● **Recorded information**
▬▬▬▬▬▬▬▬▬▬
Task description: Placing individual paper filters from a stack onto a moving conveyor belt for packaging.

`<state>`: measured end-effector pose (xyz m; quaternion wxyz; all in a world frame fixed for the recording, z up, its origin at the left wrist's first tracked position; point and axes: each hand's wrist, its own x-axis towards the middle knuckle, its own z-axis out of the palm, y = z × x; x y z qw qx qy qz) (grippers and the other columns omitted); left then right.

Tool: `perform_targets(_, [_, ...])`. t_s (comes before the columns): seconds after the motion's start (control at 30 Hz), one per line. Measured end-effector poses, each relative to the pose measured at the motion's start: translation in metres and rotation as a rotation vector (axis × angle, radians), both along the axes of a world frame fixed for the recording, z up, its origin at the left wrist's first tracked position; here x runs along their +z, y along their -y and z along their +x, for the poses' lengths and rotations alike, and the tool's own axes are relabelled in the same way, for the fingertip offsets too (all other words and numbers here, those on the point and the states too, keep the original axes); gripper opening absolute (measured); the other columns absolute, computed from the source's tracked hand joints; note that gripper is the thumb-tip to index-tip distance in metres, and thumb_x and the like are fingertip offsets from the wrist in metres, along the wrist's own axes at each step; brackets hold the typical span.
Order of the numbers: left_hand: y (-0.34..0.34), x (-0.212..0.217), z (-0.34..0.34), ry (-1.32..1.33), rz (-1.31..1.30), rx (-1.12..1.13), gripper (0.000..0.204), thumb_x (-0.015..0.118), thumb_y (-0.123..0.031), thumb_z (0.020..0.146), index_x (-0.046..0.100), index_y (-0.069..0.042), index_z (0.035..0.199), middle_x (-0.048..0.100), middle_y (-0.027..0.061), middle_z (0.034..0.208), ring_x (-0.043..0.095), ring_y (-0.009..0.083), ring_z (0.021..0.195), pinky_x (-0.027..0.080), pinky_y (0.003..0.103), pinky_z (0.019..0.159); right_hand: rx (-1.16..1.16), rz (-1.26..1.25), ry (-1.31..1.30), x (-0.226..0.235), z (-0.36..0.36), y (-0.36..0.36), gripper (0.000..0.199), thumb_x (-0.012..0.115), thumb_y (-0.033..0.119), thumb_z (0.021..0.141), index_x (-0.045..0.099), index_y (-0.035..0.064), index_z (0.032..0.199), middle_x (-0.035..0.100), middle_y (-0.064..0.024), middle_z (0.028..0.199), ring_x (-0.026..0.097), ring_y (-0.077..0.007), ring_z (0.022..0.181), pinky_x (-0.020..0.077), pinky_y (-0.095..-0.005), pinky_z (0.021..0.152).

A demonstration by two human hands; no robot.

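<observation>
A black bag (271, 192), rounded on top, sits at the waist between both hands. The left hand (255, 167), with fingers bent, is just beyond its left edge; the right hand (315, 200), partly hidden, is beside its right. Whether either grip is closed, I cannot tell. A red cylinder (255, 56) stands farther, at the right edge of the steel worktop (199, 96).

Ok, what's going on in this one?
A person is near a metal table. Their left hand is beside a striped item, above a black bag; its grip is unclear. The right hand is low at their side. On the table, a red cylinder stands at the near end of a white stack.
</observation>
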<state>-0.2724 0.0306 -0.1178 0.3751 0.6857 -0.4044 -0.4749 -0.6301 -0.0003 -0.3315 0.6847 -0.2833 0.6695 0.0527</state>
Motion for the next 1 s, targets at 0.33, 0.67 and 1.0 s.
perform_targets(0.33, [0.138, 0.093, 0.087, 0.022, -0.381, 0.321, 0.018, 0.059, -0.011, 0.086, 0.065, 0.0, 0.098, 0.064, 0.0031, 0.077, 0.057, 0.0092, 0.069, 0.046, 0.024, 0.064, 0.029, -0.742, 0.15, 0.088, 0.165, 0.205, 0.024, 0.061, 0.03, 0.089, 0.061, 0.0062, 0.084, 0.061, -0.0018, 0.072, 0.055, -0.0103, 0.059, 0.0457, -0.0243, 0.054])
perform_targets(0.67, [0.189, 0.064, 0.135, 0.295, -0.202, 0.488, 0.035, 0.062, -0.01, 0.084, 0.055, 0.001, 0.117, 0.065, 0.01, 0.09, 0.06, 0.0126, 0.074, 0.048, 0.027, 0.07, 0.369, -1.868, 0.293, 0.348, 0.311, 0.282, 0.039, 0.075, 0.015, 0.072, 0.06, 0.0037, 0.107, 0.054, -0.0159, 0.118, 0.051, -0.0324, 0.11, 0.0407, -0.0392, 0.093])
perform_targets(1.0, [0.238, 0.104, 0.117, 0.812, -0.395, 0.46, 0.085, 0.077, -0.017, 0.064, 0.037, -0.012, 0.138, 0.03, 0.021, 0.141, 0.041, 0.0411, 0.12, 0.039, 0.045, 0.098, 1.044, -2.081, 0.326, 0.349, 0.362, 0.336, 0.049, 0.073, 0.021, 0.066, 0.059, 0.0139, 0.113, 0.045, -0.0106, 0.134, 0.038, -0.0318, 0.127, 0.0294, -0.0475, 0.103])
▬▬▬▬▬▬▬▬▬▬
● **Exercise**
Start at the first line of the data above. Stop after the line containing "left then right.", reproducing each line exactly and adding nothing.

● **Solution to the problem**
Task description: Placing individual paper filters from a stack onto a moving conveyor belt for packaging.

`<state>`: measured end-effector pose (xyz m; quaternion wxyz; all in a world frame fixed for the recording, z up, its origin at the left wrist's first tracked position; point and axes: each hand's wrist, its own x-axis towards the middle knuckle, its own z-axis out of the palm, y = z × x; x y z qw qx qy qz) (grippers and the other columns omitted); left then right.

This completes the exercise.